◆ **Aim of the task**
Write out again, exactly, the lines below starting at the one with "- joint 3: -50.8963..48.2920" and ending at the one with "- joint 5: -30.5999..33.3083".

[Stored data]
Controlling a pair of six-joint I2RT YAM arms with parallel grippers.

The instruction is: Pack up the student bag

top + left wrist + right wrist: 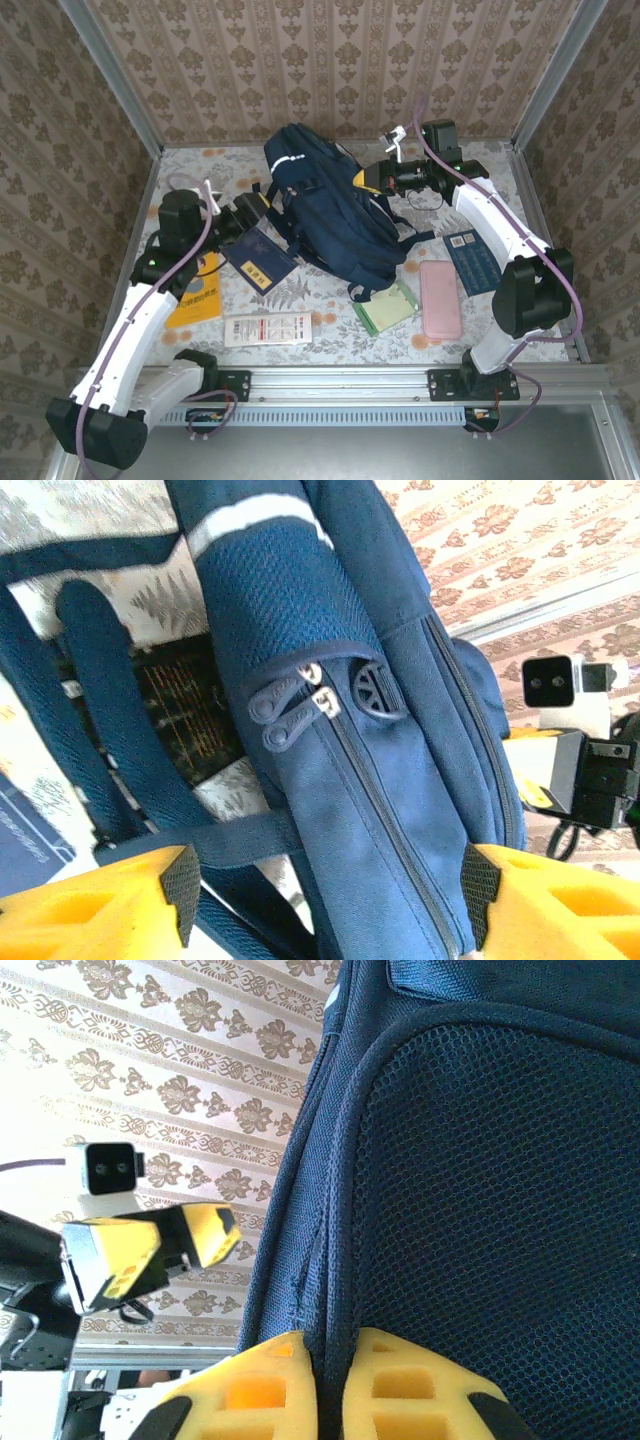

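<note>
Jaws of the left gripper stand spread wide, one yellow finger low at either side of its wrist view, with the student bag lying in the gap between them. Neither pad visibly touches the fabric. Just beyond the fingertips: a long zipper line up the bag's side, two dark zipper pulls lying side by side at its top, a mesh panel above those, then a white stripe. Padded shoulder straps trail off to the left over the floral table.

Right gripper: jaws pressed together, pinching a raised seam of the bag's navy fabric between the yellow fingers. Mesh side of the bag rises directly beyond the grip.

From the top camera, the bag lies mid-table, long axis running from the far wall toward the near right, straps spilling off the near end. Left gripper sits at its left flank, right gripper at its far right edge.

Loose items round the bag:
- navy booklet, just near-left of the bag
- yellow booklet, partly under the left arm
- white card with red print, near the front rail
- green folder, near the strap ends
- pink case, beside the folder
- blue booklet, by the right arm
</note>
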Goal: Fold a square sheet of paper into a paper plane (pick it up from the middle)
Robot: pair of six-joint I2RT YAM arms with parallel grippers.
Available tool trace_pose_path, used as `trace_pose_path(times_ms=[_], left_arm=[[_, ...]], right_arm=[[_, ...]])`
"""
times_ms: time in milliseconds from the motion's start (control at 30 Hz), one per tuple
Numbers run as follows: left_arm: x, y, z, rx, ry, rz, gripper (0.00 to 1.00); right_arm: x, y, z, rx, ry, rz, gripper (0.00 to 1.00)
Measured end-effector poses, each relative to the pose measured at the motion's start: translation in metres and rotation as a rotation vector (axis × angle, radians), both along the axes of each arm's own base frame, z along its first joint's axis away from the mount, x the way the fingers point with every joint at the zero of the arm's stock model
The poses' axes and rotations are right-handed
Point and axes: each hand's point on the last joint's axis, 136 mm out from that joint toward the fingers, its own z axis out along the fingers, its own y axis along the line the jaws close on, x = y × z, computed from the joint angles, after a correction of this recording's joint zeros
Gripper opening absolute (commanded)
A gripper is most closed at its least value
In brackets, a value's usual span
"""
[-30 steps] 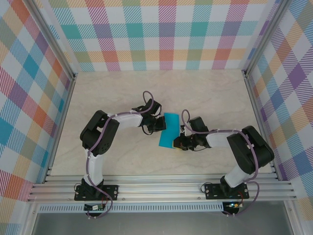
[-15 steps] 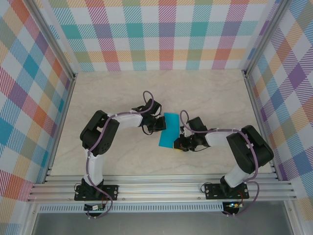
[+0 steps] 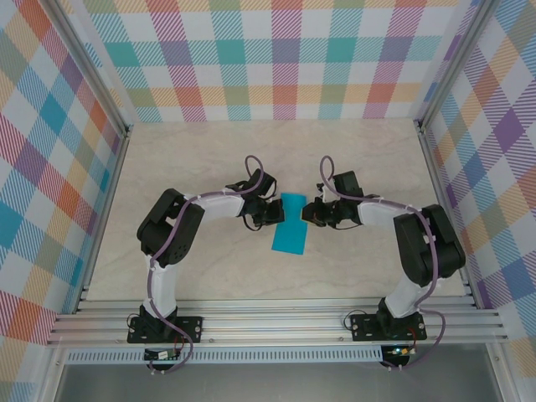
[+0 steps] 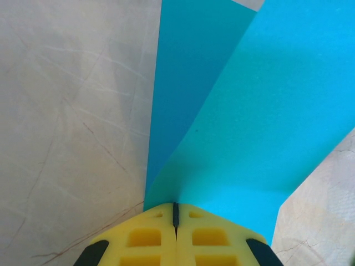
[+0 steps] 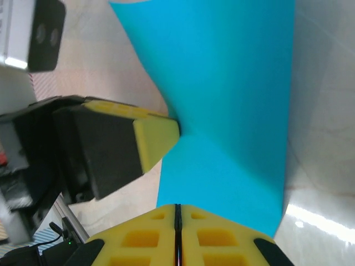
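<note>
Top view: high above and behind the arm bases [image 3: 165,327] at frame bottom, looking steeply down over the whole table [image 3: 193,159]. Each wrist view looks along its own yellow fingers [image 4: 147,235], very close. All three share the paper [image 3: 291,228]; the right wrist view also catches the left gripper [image 5: 173,128], mid left.

We are looking at the square sheet of paper [image 3: 291,224]: plain teal-blue, lying as a narrow slanted strip, doubled over, its two layers spreading apart toward one end.
</note>
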Motion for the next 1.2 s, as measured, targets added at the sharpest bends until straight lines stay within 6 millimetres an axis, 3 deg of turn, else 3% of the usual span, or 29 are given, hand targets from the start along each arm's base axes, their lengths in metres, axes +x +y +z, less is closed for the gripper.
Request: trace_pose_path(times_ms=[433, 800, 1067, 1200], left_arm=[[0.000, 0.000, 0.000, 0.000, -0.001, -0.003, 0.00], [0.000, 0.000, 0.000, 0.001, -0.002, -0.003, 0.00], [0.000, 0.000, 0.000, 0.001, -0.002, -0.003, 0.00], [0.000, 0.000, 0.000, 0.001, -0.003, -0.005, 0.00]], right_arm=[[-0.002, -0.004, -0.045, -0.049, 0.090, 0.014, 0.10], [0.000, -0.005, -0.039, -0.040, 0.083, 0.011, 0.10], [0.031, -0.005, -0.013, -0.011, -0.001, -0.003, 0.10], [0.035, -0.006, -0.016, -0.016, -0.004, -0.002, 0.10]])
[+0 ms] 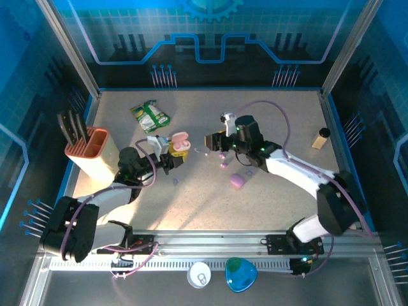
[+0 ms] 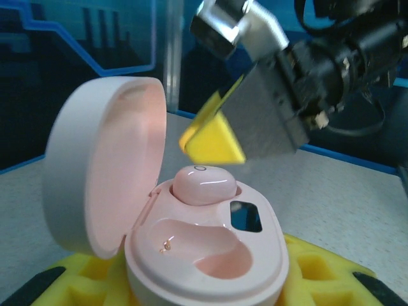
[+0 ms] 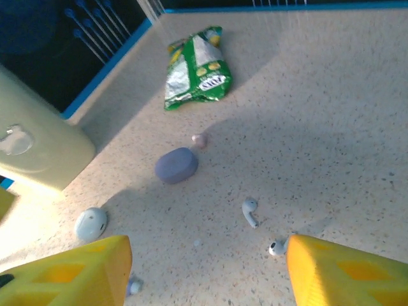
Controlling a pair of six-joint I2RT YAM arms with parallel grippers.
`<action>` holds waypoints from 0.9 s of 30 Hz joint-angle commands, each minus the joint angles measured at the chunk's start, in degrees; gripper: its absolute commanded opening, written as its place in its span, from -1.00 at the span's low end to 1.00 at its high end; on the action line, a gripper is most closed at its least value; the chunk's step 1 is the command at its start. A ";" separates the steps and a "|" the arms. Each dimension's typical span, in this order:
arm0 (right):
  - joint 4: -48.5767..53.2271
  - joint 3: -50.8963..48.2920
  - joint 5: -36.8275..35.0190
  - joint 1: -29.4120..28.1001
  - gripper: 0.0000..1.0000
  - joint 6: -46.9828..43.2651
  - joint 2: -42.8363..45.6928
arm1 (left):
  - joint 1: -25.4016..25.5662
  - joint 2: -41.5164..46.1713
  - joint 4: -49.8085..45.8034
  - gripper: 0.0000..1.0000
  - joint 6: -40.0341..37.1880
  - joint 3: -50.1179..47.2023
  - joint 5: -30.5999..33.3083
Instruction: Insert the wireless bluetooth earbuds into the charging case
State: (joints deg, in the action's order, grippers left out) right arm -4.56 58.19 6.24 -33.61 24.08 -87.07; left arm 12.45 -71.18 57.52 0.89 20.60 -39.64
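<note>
Pretty clearly a robotics lab cell: speckled table (image 1: 204,207) boxed in by aluminium framing (image 1: 69,48) and blue circuit-print panels (image 1: 287,32), left arm (image 1: 115,191) and right arm (image 1: 299,169) bolted to a rail (image 1: 210,241) up front.

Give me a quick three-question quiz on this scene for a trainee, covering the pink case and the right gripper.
1. True or false: the pink case is shut.
2. How many buds sit in its sockets? A: none. B: one. C: two.
3. Fill in: the right gripper, holding nothing, is ____.
Key: 1 false, the lid stands up. 2 B, one bud is seated and the other socket is empty. 3 open.
</note>
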 commanded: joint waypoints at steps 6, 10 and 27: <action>6.60 19.01 1.99 -2.47 0.29 6.83 -21.30 | -5.92 1.13 5.18 -0.39 3.52 4.09 3.24; 9.30 29.82 4.49 -4.04 0.24 8.98 -32.58 | -6.55 0.95 5.50 -0.38 3.63 4.29 3.42; 19.48 63.76 9.69 -5.94 -0.11 14.15 -60.99 | -7.35 0.16 6.97 -0.38 3.66 3.51 1.55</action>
State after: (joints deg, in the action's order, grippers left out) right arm 11.05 117.91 14.06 -38.96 36.75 -145.53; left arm 5.74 -71.18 61.71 4.21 23.22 -36.88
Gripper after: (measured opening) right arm 0.449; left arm 0.355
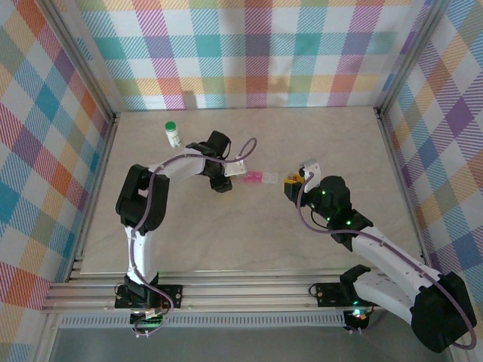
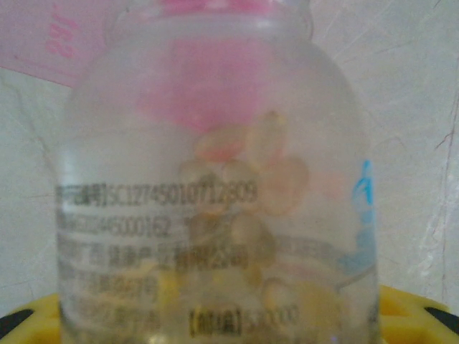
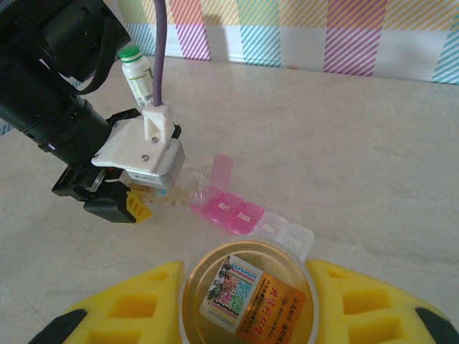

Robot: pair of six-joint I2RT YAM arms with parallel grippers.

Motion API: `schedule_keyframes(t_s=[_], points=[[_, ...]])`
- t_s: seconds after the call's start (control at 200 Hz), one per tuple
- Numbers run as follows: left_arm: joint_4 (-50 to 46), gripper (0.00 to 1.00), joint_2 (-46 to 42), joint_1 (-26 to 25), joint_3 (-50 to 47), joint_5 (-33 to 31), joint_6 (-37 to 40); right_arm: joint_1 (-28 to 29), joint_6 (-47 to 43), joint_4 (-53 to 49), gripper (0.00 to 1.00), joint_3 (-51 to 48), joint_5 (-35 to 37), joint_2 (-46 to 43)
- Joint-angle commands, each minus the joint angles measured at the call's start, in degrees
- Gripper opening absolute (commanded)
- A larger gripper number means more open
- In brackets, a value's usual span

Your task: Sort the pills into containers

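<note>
My left gripper is shut on a small clear bottle that lies tipped on its side. Amber pills sit inside it. Its mouth points at the slim pink pill box, close to the end compartment, whose lid stands open. My right gripper is shut on a round pale cap with a gold inside and a printed label, just on the near side of the pill box. A white bottle with a green cap stands upright at the back left.
Checked walls enclose the beige table on three sides. The two grippers are close together at mid-table, with the pill box between them. A purple cable loops over the left wrist.
</note>
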Motion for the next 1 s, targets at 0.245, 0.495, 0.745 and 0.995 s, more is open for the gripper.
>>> schedule_keyframes(t_s=[0.245, 0.495, 0.745, 0.995], points=[[-4.6, 0.0, 2.2, 0.2, 4.5, -3.4, 1.0, -0.3, 1.5, 1.3, 0.0, 0.5, -1.7, 0.0], [-6.4, 0.0, 3.3, -0.4, 6.4, -6.3, 2.8, -0.3, 1.8, 1.0, 0.0, 0.7, -2.1, -0.3], [-8.3, 0.0, 5.0, -2.0, 8.5, -10.0, 5.0, -0.3, 2.0, 0.5, 0.0, 0.8, -2.5, -1.0], [-8.4, 0.0, 5.7, -4.5, 8.8, -15.3, 6.6, -0.3, 2.4, 0.3, 0.0, 0.7, -2.9, -1.5]])
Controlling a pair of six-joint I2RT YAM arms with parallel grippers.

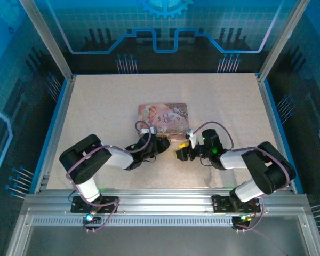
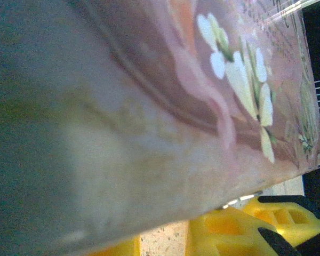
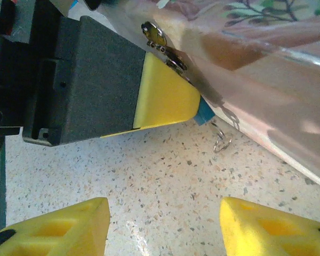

◆ **Reply to the task**
  - joint 3: -50.8963..48.2920
  - joint 5: -36.8275..35.0190
  - joint 1: -29.4120..28.1001
  - gripper: 0.0000..1.0000
  - joint 6: -46.9828..43.2651
  - joint 2: -42.8363..45.6928
arm1 (left):
  - joint 1: -25.4016..25.5662
  - joint 2: -41.5164..46.1713
  - joint 4: -49.8085..45.8034
  - gripper: 0.0000..1.0000
  - joint 6: -40.0341..37.1880
  - joint 3: -50.1179..47.2023
  - joint 5: -30.5999..33.3083

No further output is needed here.